Une loi de 2014 ayant pour visée de corriger cette tendance prévoit une réduction de peine d'un tiers pour les personnes accusées dont l'état de santé était altéré par des troubles mentaux au moment où les faits ont été commis.
Adeline Hazan, contrôleure générale des lieux de privation de liberté en France, a fait part à Human Rights Watch de ses préoccupations quant au nombre élevé de personnes atteintes de troubles psychiatriques en prison et de l'absence de soins appropriés en matière de santé mentale.
La surpopulation carcérale en France – qui atteint 178 % de la capacité prévue dans une prison visitée par Human Rights Watch – génère des conditions de travail difficiles pour les surveillants qui peuvent avoir jusqu’à 100 détenus sous leur responsabilité. Ils disposent de peu de temps pour répondre aux demandes émanant de détenus individuels ou pour repérer des signes révélateurs de leur santé mentale. Les surveillants ne sont pas non plus suffisamment formés sur la santé mentale et la surpopulation constitue un obstacle à leur capacité à assister aux formations disponibles.

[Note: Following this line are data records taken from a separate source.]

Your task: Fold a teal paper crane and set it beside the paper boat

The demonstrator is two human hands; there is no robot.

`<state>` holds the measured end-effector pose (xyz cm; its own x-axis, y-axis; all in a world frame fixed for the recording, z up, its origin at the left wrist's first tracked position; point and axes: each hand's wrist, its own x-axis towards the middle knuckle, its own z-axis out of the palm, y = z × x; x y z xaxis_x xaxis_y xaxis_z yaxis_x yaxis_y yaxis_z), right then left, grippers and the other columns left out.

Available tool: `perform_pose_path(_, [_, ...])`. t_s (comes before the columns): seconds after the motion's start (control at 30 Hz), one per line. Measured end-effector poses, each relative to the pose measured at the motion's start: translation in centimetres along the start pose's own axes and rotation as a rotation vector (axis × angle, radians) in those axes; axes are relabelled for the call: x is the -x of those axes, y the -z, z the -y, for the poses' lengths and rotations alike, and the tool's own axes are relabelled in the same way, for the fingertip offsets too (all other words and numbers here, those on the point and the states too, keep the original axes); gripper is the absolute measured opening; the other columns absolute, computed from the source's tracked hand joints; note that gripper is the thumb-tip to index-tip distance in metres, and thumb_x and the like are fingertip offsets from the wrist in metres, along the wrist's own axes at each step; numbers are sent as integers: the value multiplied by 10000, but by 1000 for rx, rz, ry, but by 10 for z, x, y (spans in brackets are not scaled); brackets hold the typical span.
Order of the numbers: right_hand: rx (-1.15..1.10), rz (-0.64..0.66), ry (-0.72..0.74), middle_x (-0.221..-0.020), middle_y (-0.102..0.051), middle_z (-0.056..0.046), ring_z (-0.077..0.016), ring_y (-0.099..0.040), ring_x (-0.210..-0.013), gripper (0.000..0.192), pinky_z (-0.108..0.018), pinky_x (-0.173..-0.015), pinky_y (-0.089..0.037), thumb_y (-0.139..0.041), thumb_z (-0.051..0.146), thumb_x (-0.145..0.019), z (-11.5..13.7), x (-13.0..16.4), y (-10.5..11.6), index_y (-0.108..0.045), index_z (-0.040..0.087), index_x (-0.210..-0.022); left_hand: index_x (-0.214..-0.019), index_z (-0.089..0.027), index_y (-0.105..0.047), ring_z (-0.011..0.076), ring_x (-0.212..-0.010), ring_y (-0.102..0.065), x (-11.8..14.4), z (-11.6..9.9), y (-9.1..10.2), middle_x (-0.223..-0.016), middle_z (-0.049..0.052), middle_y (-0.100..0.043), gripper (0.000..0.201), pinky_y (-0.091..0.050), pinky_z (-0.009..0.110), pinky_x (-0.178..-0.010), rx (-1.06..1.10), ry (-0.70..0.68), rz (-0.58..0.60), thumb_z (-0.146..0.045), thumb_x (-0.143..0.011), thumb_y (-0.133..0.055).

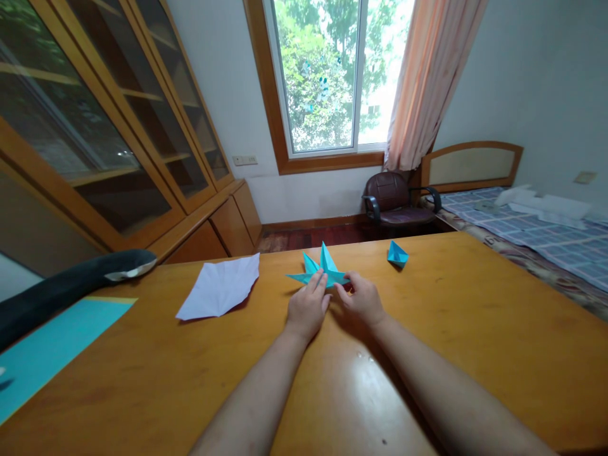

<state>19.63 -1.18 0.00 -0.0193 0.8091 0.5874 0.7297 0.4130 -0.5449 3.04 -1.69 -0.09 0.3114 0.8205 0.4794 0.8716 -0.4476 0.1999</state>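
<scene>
A partly folded turquoise paper figure (pixel 322 268) with pointed flaps lies on the wooden table (pixel 475 329). My left hand (pixel 308 307) presses its fingertips on the near left edge of the paper. My right hand (pixel 361 296) pinches the paper's right side with thumb and forefinger. Both forearms reach out from the bottom of the view.
A small folded turquoise paper piece (pixel 397 254) sits to the right near the far edge. A creased white paper sheet (pixel 219 287) lies to the left. A turquoise mat (pixel 52 348) and a dark curved object (pixel 71 282) are far left. A chair (pixel 396 202), bed (pixel 536 234) and cabinet (pixel 118 126) stand beyond.
</scene>
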Motion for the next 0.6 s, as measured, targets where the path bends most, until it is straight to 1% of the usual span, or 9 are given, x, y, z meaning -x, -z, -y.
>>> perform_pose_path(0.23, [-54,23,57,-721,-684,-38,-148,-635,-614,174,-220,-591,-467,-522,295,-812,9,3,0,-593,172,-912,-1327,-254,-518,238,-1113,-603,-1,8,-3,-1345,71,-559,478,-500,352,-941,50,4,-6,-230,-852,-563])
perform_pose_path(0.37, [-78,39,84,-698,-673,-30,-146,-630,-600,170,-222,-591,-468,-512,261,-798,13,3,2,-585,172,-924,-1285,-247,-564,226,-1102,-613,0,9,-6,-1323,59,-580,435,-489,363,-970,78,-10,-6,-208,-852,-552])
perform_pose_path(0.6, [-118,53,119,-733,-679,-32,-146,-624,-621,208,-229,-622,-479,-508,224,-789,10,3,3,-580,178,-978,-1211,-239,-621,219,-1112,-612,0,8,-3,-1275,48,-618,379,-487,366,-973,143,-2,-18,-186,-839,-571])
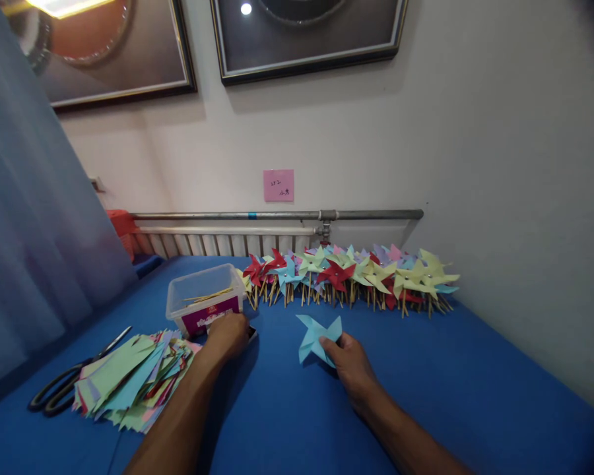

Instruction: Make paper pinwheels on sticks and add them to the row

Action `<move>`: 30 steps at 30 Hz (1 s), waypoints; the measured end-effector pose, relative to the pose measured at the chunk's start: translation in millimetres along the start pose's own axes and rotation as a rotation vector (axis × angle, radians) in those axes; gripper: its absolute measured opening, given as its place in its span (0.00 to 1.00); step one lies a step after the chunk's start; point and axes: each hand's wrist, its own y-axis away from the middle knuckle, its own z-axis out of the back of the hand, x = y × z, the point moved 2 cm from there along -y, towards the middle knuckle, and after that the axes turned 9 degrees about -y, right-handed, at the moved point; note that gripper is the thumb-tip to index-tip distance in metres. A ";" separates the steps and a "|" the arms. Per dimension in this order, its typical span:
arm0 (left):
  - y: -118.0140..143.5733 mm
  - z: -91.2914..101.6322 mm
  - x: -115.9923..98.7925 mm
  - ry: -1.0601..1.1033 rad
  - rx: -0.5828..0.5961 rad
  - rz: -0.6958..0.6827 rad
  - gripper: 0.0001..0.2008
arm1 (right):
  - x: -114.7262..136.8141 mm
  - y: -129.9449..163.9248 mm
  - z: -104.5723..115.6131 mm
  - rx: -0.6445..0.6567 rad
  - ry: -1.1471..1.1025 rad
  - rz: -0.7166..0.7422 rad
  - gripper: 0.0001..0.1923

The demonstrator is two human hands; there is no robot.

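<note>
My right hand (349, 363) is closed on a light blue paper pinwheel (311, 338), its thumb lying over the folded centre. No stick shows on this pinwheel. My left hand (229, 335) reaches down at a small dark box (252, 335), in front of a clear plastic tub (205, 284) with a purple label. Its fingers point away from me and are mostly hidden, so what they touch cannot be made out. A few thin wooden sticks (210, 296) lie inside the tub.
Left of my left forearm lies a pile of coloured paper pieces (133, 376), with black-handled scissors (74, 379) beside it. Many finished pinwheels on sticks (336, 274) line the back of the blue table (287, 422). A metal pipe (376, 215) runs along the wall behind.
</note>
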 end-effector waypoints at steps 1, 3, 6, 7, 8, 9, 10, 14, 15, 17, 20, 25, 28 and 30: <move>-1.2 -1.1 -0.1 -0.009 -0.002 -0.004 0.17 | 1.9 1.7 -0.6 -0.002 -0.005 -0.001 0.15; -2.9 -2.7 0.1 -0.023 -0.011 -0.009 0.17 | 4.3 4.1 -1.3 -0.007 -0.007 -0.004 0.14; -3.6 -3.9 -0.3 -0.019 -0.029 -0.022 0.18 | 4.0 3.6 -1.0 -0.006 0.002 0.003 0.14; -3.4 -4.1 -0.6 -0.016 -0.028 -0.028 0.18 | 3.2 2.6 -0.7 -0.003 0.005 0.004 0.14; -3.0 -4.0 -0.8 -0.016 -0.025 -0.036 0.17 | 2.2 1.6 -0.4 0.001 0.008 0.002 0.14; -2.3 -3.8 -0.9 -0.018 -0.019 -0.044 0.17 | 1.4 0.6 -0.1 0.004 0.011 0.000 0.14; -1.5 -3.3 -0.7 -0.019 -0.010 -0.051 0.17 | 0.8 -0.1 0.1 0.005 0.015 -0.002 0.14; 3.5 2.5 3.9 0.019 -0.031 -0.054 0.17 | 0.5 0.4 0.1 0.008 0.024 -0.010 0.14; 4.7 4.4 5.7 0.037 -0.049 -0.055 0.18 | 0.7 0.9 0.0 0.011 0.023 -0.012 0.14; 6.1 7.3 9.6 0.068 -0.068 -0.055 0.18 | 0.7 1.5 -0.1 0.010 0.019 -0.015 0.15; 5.2 8.3 15.0 0.099 -0.050 -0.052 0.17 | 0.5 1.6 0.1 0.000 0.009 -0.024 0.14; 4.6 10.0 11.0 0.210 -0.057 -0.101 0.15 | 2.1 2.4 0.0 -0.005 -0.007 -0.009 0.14; 10.0 10.8 -8.5 0.286 -0.072 -0.222 0.13 | 2.2 2.7 -0.5 -0.008 -0.009 0.004 0.15; 14.3 8.3 -25.7 0.286 -0.058 -0.301 0.13 | 1.4 2.3 -0.8 -0.004 -0.015 0.002 0.15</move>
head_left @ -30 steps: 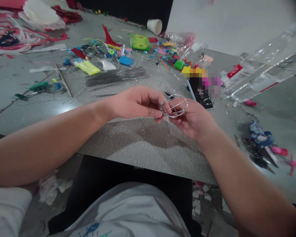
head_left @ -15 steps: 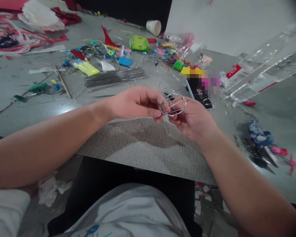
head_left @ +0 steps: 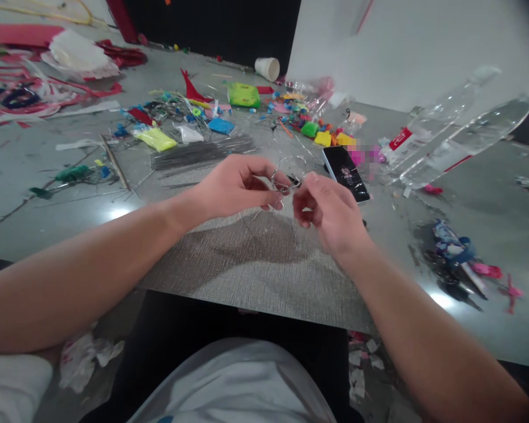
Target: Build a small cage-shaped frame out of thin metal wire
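Observation:
My left hand [head_left: 242,187] holds a small ring of twisted silver wire [head_left: 284,187] between thumb and fingers, above a grey textured mat [head_left: 264,288]. Thin wires cross inside the ring. At its right edge, my right hand [head_left: 328,208] pinches with thumb and forefinger, the other fingers curled; the exact bit of wire in that pinch is too small to make out. A small dark piece shows between the two hands. Just behind my left hand lies a bundle of thin straight wires [head_left: 203,153]. A phone [head_left: 346,174] rests beyond my right hand.
Two clear bottles [head_left: 449,155] stand at the right. Scissors [head_left: 461,288] and pink bits lie nearer. Bright clay packets, including a yellow one [head_left: 156,138], spread across the back. A white cup [head_left: 267,69] lies tipped over. Red and white scraps [head_left: 81,56] heap at the far left.
The ring has shifted left and tilted in my left hand. My right hand has moved from beneath the ring to its right edge, fingers now more curled. The view has tipped slightly.

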Tool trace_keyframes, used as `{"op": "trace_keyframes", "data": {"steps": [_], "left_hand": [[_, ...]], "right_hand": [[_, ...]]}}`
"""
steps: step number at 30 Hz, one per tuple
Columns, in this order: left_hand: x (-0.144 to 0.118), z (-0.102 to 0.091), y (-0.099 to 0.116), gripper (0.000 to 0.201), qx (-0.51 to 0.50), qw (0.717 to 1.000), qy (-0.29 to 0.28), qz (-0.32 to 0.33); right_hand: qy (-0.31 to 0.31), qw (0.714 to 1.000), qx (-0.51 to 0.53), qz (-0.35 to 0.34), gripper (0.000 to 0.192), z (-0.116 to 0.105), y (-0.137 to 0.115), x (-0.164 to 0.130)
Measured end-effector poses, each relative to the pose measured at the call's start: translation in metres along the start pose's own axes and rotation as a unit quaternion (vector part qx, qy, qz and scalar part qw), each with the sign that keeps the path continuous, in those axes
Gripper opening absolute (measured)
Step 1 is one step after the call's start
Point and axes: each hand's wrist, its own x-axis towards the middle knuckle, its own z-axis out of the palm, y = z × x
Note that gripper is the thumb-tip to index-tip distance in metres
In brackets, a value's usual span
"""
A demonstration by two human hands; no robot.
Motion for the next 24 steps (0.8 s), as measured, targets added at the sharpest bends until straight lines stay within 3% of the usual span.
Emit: {"op": "trace_keyframes", "data": {"steps": [4,9,17,24], "left_hand": [[0.0,0.003,-0.004,0.025,0.063,0.997,0.042,0.009],[-0.002,0.006,-0.006,0.023,0.056,0.997,0.047,0.024],[-0.004,0.006,-0.003,0.024,0.066,0.995,0.055,0.042],[-0.003,0.007,0.0,0.05,0.002,0.995,0.09,0.046]], "right_hand": [[-0.028,0.998,-0.06,0.017,0.044,0.008,0.004,-0.006],[-0.029,0.997,-0.072,-0.02,0.027,0.014,0.006,-0.008],[-0.04,0.992,-0.108,-0.05,0.023,0.015,0.005,-0.011],[-0.048,0.983,-0.157,-0.082,0.021,0.016,0.004,-0.016]]}}
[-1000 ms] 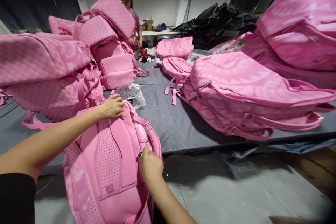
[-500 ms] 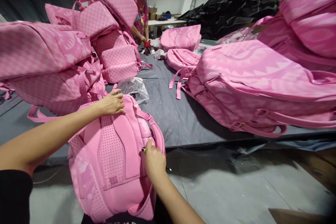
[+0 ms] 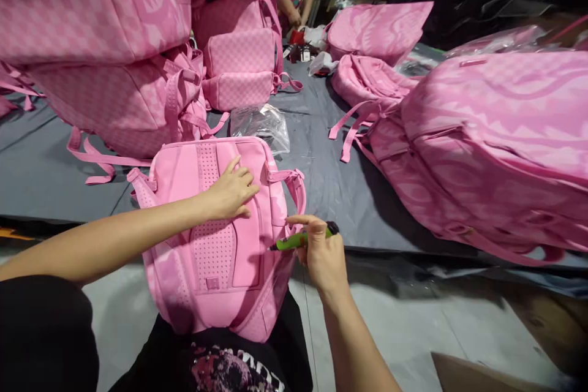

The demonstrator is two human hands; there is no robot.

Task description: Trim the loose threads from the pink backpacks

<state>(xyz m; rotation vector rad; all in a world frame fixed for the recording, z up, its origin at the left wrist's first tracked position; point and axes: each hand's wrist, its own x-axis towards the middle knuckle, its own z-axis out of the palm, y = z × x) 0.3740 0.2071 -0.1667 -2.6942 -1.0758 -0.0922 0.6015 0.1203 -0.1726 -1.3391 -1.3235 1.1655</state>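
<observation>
A pink fabric backpack with a perforated padded back panel (image 3: pixel 220 239) leans against the person's lap, its top resting on the near edge of the grey-covered worktop (image 3: pixel 321 196). The left hand (image 3: pixel 232 193) lies flat and released on the upper back panel. Just right of the bag, the right hand (image 3: pixel 321 251) pinches a green pen-shaped tool with a black end (image 3: pixel 303 237), its tip at the bag's side seam. Beyond, a crumpled clear plastic bag (image 3: pixel 261 125) lies before stacked pink backpacks (image 3: pixel 114 30).
</observation>
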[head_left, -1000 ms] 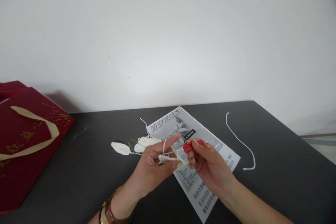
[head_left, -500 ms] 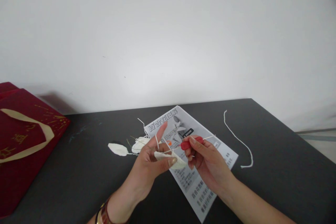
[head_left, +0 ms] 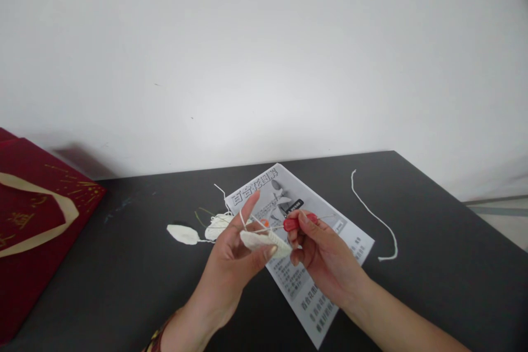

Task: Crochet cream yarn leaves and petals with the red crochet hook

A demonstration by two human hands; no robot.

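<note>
Between thumb and fingers, my left hand (head_left: pixel 235 258) pinches a white crochet piece (head_left: pixel 264 242). White yarn loops over its raised index finger. My right hand (head_left: pixel 322 253) grips a crochet hook (head_left: pixel 295 223) by its red handle. The hook's thin shaft points left and meets the yarn at the top edge of the piece; its tip is hard to make out. An orange spot, perhaps a stitch marker (head_left: pixel 266 224), shows just behind the work. Under both hands lies a printed pattern sheet (head_left: pixel 305 291).
Left of my hands, a finished white petal-shaped piece (head_left: pixel 182 234) lies beside a bundle of white yarn (head_left: pixel 217 224). A loose white strand (head_left: pixel 375 213) curves at the right. A red gift bag (head_left: pixel 37 231) stands on the dark table (head_left: pixel 136 264) at far left.
The crochet piece has tilted slightly and shifted a little up and left with my left hand. My right hand has barely moved, and the hook stays at the yarn. The view has moved slightly.
</note>
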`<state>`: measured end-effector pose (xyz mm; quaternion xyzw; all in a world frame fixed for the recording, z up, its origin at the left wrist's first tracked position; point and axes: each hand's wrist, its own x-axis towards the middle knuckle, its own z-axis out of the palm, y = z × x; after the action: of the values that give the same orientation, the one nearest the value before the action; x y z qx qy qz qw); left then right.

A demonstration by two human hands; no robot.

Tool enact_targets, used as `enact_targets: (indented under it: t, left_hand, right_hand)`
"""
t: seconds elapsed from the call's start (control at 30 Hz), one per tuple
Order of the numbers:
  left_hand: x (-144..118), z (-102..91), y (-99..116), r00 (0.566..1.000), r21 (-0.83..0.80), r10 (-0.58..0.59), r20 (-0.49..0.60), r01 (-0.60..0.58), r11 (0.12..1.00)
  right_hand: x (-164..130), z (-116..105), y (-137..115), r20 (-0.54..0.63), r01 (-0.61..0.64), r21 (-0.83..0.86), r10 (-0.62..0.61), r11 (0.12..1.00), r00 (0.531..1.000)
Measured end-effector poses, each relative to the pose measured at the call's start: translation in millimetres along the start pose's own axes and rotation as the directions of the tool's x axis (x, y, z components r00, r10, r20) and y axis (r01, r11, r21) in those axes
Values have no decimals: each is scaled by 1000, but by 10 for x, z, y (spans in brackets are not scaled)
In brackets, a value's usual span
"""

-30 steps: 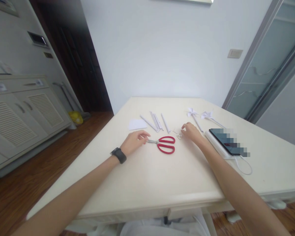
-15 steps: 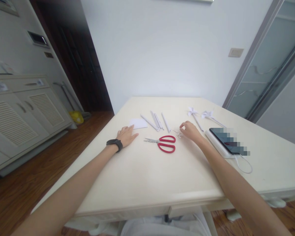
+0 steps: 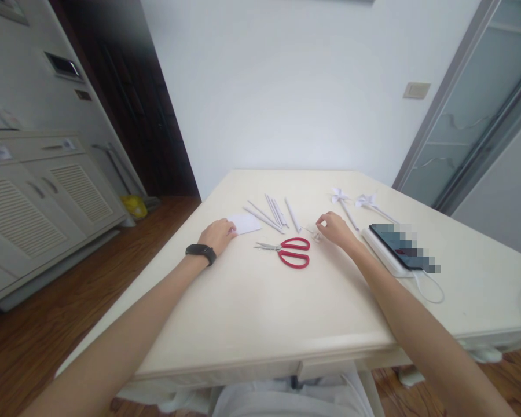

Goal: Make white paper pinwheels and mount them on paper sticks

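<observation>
My left hand point(image 3: 217, 236), with a black band on its wrist, has its fingers curled over the near left end of a flat white paper sheet point(image 3: 246, 222). My right hand point(image 3: 332, 227) rests on the table with bent fingers, touching a small tangle of thin pale pieces point(image 3: 315, 234). Its fingertips hide whether a piece is between them. Red-handled scissors point(image 3: 293, 252) lie between the hands, blades pointing left and slightly apart. Behind them lie several thin white paper sticks point(image 3: 276, 211) and a thicker white tube point(image 3: 293, 214).
Two white paper pinwheels on sticks, one point(image 3: 341, 196) beside the other point(image 3: 366, 201), lie at the back right. A phone point(image 3: 393, 246) on a white block with a cable point(image 3: 436, 289) is right of my right arm. The cream table point(image 3: 252, 313) meets a wall behind.
My left hand's fingers have gone from spread out to curled at the paper sheet. The leftmost sticks have shifted and now show as two apart. My right hand stays nearly still.
</observation>
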<state>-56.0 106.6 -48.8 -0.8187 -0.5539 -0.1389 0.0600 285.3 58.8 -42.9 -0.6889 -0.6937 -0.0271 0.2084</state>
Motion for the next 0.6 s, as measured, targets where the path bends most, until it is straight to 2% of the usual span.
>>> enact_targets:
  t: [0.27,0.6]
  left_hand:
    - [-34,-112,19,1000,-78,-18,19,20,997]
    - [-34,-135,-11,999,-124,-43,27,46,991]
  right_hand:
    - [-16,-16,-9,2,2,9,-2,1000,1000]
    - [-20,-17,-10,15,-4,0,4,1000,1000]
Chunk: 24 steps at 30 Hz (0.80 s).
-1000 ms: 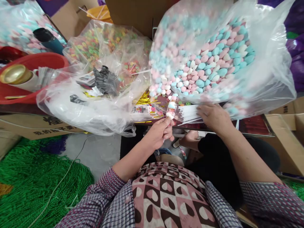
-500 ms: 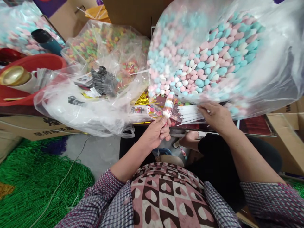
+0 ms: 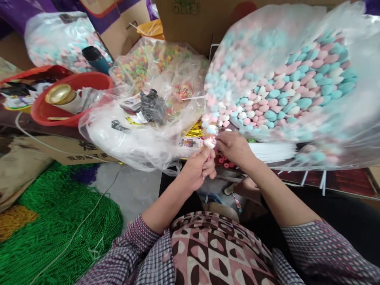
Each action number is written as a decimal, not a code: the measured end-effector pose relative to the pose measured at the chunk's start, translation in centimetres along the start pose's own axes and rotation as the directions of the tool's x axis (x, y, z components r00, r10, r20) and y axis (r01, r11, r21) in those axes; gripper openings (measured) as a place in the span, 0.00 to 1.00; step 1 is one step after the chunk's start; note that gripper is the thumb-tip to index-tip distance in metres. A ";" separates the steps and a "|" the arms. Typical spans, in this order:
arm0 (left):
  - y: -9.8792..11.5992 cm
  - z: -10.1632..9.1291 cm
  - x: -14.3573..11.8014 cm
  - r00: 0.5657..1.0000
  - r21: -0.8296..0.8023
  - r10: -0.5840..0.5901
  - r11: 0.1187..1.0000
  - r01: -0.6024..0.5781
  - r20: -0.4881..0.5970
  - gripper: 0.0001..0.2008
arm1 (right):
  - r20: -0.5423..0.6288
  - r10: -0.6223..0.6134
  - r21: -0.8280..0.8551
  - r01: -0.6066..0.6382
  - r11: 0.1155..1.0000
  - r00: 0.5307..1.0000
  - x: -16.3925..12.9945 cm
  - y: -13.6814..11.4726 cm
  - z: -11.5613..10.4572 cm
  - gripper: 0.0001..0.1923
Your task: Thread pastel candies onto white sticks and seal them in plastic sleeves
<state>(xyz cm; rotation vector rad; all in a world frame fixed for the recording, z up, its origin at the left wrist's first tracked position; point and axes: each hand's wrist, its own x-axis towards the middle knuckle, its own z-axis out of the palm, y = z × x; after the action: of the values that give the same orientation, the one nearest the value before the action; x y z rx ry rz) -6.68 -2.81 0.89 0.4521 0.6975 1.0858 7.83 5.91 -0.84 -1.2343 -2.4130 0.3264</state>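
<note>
The left hand is closed around the lower end of a candy skewer, held upright just off the front edge of the bench. The skewer carries pink, white and blue pieces stacked along its top. The right hand meets it from the right, fingertips pinched at the upper pieces; whether they grip a loose piece or only the skewer cannot be told, as that area is blurred. Both hands are together, touching the same skewer.

Just right of the right hand, a bundle of white sticks lies along the front edge of the bench. Behind it a large clear bag of pastel candies rests on the bench. Toward the left end sit a crumpled clear bag and a red basin. Green beaded strings are piled on the floor below.
</note>
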 end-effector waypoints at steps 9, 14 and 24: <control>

Human Rights Watch a constaté des conditions de détention particulièrement difficiles pour les femmes. Afin d'éviter tout contact entre les hommes et les femmes, les responsables pénitentiaires limitent souvent davantage les déplacements des femmes par rapport à ceux des hommes, leur donnant le sentiment d'être plus isolées. Les femmes sont aussi victimes de discrimination dans leur accès aux soins de santé mentale. Une seule unité sur les 26 dotées de soins de santé mentale spécialisés (service médico-psychologiques régionaux, SMPR) dans les prisons françaises est équipée de lits pour les femmes.